▶ EXERCISE GOAL
Locate, in the data below, the line that contains "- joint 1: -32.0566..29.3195" and the line that contains "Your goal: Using"; reproduce exactly those two lines and every line between them, nothing more.

▶ PROVIDED MATERIAL
========================================================================

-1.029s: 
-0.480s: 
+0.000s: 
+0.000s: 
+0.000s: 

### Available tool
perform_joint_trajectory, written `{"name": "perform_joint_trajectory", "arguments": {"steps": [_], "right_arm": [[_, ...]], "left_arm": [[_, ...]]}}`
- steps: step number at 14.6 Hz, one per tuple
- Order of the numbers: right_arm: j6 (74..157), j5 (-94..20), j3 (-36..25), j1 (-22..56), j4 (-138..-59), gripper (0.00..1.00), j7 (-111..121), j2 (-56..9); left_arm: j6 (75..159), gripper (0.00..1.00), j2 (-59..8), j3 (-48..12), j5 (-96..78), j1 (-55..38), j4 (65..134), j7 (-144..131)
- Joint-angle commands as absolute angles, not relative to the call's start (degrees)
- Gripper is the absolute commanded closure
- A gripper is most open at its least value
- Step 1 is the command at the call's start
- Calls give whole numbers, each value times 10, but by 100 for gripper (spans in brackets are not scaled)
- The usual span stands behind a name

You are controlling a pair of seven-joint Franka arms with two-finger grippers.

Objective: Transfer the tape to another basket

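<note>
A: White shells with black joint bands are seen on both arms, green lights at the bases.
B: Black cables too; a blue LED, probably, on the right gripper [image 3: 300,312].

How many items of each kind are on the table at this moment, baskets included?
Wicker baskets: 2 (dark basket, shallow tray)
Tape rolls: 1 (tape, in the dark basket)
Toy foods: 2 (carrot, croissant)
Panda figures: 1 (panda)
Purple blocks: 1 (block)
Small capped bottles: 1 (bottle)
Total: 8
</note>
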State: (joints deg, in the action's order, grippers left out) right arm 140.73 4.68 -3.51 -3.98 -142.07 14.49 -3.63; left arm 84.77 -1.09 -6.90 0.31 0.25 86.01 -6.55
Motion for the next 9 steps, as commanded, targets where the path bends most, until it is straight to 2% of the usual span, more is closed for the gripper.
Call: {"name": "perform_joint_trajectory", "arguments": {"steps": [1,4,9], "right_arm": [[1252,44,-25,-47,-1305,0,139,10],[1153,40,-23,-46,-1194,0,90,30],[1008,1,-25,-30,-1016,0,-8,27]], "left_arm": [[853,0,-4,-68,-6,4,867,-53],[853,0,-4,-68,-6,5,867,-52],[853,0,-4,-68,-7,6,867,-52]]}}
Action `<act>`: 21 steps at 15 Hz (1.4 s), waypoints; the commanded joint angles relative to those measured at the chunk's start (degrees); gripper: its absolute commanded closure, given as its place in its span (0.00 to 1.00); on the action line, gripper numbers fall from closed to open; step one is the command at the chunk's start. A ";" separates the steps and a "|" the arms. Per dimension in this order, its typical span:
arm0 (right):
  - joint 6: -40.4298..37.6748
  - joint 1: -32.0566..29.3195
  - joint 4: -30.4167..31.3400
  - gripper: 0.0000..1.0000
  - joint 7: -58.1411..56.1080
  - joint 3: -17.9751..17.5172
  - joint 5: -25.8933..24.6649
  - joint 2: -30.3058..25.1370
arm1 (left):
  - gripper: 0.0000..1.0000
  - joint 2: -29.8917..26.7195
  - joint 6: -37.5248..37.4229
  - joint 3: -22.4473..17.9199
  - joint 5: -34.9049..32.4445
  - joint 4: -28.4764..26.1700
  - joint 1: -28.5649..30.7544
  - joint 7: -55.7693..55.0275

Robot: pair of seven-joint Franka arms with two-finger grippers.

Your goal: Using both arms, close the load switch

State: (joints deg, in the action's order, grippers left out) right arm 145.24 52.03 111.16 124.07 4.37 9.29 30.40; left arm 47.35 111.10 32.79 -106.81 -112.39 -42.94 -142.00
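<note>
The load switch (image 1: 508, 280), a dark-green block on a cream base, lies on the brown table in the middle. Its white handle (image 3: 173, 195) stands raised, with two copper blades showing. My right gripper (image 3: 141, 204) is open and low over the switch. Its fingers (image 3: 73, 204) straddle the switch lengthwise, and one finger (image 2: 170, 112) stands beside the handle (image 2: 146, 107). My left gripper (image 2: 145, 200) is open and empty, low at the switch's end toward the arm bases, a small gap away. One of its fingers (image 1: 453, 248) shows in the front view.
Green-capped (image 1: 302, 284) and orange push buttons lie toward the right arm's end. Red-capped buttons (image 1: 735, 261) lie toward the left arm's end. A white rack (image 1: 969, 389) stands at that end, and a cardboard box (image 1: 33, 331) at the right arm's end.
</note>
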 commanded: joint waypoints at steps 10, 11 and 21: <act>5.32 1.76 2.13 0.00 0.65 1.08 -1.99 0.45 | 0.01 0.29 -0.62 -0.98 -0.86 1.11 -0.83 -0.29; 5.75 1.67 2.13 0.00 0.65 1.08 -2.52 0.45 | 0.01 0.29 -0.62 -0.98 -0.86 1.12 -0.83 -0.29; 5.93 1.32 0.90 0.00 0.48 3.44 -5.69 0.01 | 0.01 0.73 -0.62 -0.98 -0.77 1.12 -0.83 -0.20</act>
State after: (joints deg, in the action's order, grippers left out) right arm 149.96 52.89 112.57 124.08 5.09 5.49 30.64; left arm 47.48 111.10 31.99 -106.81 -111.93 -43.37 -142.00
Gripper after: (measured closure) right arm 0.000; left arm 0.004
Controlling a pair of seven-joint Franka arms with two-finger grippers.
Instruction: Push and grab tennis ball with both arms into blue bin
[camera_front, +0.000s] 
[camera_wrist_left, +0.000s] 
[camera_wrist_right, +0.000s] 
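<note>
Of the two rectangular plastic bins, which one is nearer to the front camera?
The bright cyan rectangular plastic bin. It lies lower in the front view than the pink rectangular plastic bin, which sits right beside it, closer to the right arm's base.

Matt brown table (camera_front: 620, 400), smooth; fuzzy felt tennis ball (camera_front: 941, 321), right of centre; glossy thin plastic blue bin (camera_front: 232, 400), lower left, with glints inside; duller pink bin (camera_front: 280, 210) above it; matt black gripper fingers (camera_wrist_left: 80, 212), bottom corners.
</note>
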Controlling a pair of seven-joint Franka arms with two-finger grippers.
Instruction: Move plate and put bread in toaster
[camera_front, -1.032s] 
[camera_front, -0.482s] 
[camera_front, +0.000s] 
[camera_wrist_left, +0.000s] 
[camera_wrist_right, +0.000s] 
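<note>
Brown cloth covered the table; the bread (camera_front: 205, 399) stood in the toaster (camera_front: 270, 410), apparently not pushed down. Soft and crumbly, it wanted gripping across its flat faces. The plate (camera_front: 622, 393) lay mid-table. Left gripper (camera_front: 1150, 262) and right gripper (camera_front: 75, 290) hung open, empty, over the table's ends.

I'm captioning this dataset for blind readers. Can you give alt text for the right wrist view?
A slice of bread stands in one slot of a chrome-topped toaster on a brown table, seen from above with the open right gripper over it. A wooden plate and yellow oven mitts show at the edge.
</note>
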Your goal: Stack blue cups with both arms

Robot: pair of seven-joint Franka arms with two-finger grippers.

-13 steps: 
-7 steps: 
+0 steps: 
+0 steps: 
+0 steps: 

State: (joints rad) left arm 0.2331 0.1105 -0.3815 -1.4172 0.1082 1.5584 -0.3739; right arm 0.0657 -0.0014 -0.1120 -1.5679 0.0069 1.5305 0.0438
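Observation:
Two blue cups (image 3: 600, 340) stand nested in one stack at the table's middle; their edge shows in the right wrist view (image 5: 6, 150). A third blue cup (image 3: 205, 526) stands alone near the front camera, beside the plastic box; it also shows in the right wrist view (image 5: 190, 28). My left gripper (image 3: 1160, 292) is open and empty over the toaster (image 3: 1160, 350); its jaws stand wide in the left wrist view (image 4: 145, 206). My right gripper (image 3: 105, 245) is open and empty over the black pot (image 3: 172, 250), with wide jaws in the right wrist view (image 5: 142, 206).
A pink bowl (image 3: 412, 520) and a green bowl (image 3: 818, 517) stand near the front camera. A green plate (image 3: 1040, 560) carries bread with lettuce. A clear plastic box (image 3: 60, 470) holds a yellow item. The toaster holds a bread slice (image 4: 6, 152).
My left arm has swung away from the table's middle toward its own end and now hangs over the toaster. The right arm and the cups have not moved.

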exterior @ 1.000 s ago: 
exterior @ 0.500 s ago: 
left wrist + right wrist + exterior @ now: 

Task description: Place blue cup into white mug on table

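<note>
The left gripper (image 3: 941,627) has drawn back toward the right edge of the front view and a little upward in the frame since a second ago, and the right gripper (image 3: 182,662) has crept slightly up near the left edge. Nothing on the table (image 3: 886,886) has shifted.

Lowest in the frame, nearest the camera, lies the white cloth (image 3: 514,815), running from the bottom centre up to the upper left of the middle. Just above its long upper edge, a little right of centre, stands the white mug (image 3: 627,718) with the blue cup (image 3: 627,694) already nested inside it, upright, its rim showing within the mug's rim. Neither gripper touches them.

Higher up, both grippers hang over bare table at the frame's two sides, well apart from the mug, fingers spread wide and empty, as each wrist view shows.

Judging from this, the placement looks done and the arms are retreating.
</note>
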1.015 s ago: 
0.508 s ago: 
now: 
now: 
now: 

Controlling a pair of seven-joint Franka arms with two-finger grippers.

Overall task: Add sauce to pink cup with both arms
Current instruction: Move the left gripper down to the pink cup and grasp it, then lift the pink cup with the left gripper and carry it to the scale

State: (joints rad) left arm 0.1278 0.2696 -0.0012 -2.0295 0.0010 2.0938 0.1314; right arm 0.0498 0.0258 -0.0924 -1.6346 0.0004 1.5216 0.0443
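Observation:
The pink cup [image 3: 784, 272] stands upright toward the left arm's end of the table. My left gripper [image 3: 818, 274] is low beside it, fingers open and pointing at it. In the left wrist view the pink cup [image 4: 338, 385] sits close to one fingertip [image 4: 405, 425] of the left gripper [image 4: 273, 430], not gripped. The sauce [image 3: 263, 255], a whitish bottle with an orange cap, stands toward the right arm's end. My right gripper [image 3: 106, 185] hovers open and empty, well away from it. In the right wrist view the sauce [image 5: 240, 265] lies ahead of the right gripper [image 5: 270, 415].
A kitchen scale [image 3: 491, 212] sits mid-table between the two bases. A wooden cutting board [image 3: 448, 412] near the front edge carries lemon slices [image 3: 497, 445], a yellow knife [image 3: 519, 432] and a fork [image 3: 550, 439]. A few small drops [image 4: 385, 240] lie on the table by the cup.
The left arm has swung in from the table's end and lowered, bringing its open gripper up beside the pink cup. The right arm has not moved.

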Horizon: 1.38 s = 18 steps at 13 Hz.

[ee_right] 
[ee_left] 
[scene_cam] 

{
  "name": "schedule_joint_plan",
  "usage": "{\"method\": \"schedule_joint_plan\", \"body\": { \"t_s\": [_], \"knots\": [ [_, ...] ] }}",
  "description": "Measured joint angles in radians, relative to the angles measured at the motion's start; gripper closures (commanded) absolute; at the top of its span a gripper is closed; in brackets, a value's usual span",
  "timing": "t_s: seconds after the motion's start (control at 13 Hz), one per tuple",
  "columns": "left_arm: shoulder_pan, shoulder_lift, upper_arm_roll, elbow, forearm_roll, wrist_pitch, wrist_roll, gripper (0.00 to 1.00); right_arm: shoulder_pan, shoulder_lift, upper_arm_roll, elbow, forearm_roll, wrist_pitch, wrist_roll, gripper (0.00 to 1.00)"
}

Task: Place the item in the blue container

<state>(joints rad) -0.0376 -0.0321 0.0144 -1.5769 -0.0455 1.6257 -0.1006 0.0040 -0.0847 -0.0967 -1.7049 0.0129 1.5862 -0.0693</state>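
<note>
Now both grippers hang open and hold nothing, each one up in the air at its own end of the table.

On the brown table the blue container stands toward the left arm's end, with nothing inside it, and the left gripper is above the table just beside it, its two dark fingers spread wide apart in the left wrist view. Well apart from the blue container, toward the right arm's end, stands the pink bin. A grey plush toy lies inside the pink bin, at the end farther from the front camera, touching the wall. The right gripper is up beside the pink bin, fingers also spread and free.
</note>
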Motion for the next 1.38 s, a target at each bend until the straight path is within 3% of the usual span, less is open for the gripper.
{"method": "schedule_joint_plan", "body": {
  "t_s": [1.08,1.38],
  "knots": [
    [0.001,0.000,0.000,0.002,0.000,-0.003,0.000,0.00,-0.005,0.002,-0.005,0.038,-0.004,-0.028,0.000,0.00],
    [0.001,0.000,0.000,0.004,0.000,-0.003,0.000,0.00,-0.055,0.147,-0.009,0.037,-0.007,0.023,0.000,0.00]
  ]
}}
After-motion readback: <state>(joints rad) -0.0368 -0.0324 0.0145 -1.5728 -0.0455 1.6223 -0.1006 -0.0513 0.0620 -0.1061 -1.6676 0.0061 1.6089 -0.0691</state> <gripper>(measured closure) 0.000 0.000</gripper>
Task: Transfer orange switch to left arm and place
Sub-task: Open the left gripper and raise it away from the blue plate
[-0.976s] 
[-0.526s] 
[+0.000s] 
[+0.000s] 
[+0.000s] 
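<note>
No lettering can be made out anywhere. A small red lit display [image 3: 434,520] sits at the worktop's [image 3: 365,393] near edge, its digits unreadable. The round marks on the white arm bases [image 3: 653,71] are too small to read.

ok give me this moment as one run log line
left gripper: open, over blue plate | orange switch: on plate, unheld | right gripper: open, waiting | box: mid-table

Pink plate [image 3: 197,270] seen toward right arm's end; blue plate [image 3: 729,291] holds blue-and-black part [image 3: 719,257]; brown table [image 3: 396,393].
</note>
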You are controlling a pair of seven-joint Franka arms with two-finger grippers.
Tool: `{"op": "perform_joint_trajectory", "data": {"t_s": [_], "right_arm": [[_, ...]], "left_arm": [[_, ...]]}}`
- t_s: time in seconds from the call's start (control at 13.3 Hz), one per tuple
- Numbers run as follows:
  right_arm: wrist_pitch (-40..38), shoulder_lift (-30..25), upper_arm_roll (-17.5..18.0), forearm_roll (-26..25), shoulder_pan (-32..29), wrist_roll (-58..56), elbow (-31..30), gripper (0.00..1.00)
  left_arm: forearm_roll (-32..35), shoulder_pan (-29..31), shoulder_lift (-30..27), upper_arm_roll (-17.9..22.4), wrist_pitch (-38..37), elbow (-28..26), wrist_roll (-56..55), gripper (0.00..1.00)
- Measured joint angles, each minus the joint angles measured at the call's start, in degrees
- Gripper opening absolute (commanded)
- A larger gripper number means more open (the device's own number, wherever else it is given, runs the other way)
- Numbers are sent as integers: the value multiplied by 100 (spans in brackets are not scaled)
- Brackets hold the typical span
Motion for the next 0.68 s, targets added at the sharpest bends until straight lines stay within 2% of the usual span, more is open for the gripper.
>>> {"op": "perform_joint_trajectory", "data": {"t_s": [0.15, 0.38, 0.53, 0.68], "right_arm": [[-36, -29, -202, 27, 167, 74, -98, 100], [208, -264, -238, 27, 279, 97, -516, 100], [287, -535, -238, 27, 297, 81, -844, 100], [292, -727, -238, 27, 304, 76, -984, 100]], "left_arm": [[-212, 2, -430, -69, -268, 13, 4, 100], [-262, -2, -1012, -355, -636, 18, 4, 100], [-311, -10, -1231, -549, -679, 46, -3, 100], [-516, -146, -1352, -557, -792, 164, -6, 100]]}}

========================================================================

▶ OUTPUT
  - joint 1: -32.0566..29.3195
  - joint 4: -30.4167..31.3400
  - gripper: 0.0000..1.0000
  - joint 7: -58.1411..56.1080
  - joint 3: -17.9751..17.5172
  - joint 5: -25.8933..24.6649
  - joint 2: -30.3058..25.1370
arm1 (left):
  - gripper: 0.0000..1.0000
  - joint 2: -29.8917..26.7195
  - joint 6: -37.5248..37.4229
  - joint 3: -22.4473..17.9199
  - joint 5: -34.9049..32.4445
  - joint 4: -28.4764..26.1700
  - joint 1: -28.5649..30.7544
  - joint 7: -55.7693..55.0275

Robot: pair of seven-joint Franka arms with two-finger grippers.

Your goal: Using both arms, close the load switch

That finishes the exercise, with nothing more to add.